Your objective: Reproduce the lines of the listing exactly, beginning at the top, until the line with "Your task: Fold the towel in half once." has been reproduced too.

Dataset excerpt:

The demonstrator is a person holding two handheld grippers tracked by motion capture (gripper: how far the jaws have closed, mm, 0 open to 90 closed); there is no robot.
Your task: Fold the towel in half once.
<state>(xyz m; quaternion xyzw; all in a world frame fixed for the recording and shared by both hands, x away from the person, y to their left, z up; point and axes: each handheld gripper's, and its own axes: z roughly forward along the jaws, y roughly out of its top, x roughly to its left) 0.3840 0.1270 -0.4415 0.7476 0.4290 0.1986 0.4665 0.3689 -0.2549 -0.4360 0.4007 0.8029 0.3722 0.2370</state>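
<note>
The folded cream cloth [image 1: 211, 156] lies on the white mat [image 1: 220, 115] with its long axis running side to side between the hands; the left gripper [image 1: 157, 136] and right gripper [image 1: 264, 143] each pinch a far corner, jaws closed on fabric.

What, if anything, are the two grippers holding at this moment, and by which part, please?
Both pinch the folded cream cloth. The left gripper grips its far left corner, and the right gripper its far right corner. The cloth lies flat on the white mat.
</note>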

Solution for this task:
The demonstrator is a person holding two handheld grippers tracked by motion capture (gripper: how far the jaws have closed, mm, 0 open to 90 closed); there is no robot.
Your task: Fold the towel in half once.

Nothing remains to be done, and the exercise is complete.